#### DIRECTIONS:
When you copy the material below, keep every line exact and leave each picture out.

#### DATA SHOWN:
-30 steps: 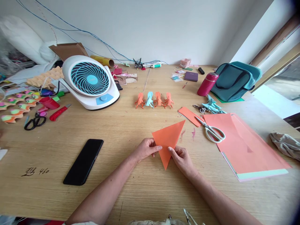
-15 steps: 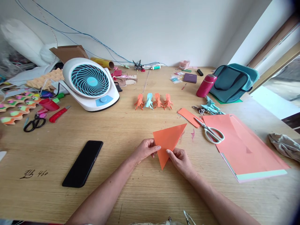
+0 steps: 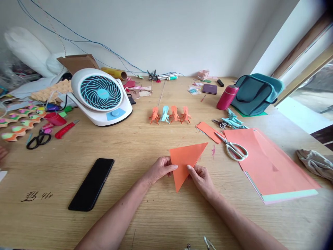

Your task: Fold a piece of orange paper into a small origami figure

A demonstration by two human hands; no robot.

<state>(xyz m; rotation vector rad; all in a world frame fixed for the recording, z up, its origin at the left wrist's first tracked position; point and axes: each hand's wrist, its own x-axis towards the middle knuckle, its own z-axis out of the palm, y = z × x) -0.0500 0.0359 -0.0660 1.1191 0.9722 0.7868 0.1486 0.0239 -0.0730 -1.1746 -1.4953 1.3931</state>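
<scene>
Between my two hands is an orange sheet of paper [image 3: 185, 158] folded into a triangle, one point toward me and another toward the upper right. My left hand [image 3: 163, 169] pinches its left edge, thumb on top and fingers behind. On the lower right edge, my right hand [image 3: 201, 177] grips it the same way. Beyond the paper stand several small folded paper figures [image 3: 174, 114] in a row, orange ones and a light blue one. Orange paper strips [image 3: 208, 132] and white-handled scissors [image 3: 236, 151] lie to the right of my hands.
Large orange sheets [image 3: 275, 166] lie under the scissors. A black phone [image 3: 91, 184] rests left of my forearm, a white fan [image 3: 104, 95] behind it. Farther right are a pink bottle [image 3: 227, 97] and a teal bag [image 3: 256, 93]. Part of another person's hand [image 3: 3, 152] shows at the left edge.
The paper has turned slightly in my hands, and my right thumb sits a little farther right on it. At the left edge, more of the other person's hand has come into view.
</scene>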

#### TASK OUTPUT:
-30 steps: 
-15 steps: 
+0 steps: 

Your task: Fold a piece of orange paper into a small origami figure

A demonstration by two human hands; no robot.

<state>(xyz m; rotation vector rad; all in a world frame fixed for the recording, z up, its origin at the left wrist's first tracked position; point and axes: each hand's wrist, its own x-axis towards the middle knuckle, its own z-axis out of the palm, y = z × x) -0.0500 0.0359 -0.0660 1.1191 0.9722 0.7868 0.1486 0.0239 -0.0730 -1.1746 -1.4953 1.3931</state>
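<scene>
Between my two hands is an orange sheet of paper [image 3: 185, 158] folded into a triangle, one point toward me and another toward the upper right. My left hand [image 3: 163, 169] pinches its left edge, thumb on top and fingers behind. On the lower right edge, my right hand [image 3: 201, 177] grips it the same way. Beyond the paper stand several small folded paper figures [image 3: 174, 114] in a row, orange ones and a light blue one. Orange paper strips [image 3: 208, 132] and white-handled scissors [image 3: 236, 151] lie to the right of my hands.
Large orange sheets [image 3: 275, 166] lie under the scissors. A black phone [image 3: 91, 184] rests left of my forearm, a white fan [image 3: 104, 95] behind it. Farther right are a pink bottle [image 3: 227, 97] and a teal bag [image 3: 256, 93]. Part of another person's hand [image 3: 3, 152] shows at the left edge.
The paper has turned slightly in my hands, and my right thumb sits a little farther right on it. At the left edge, more of the other person's hand has come into view.
</scene>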

The exercise asks for nothing further.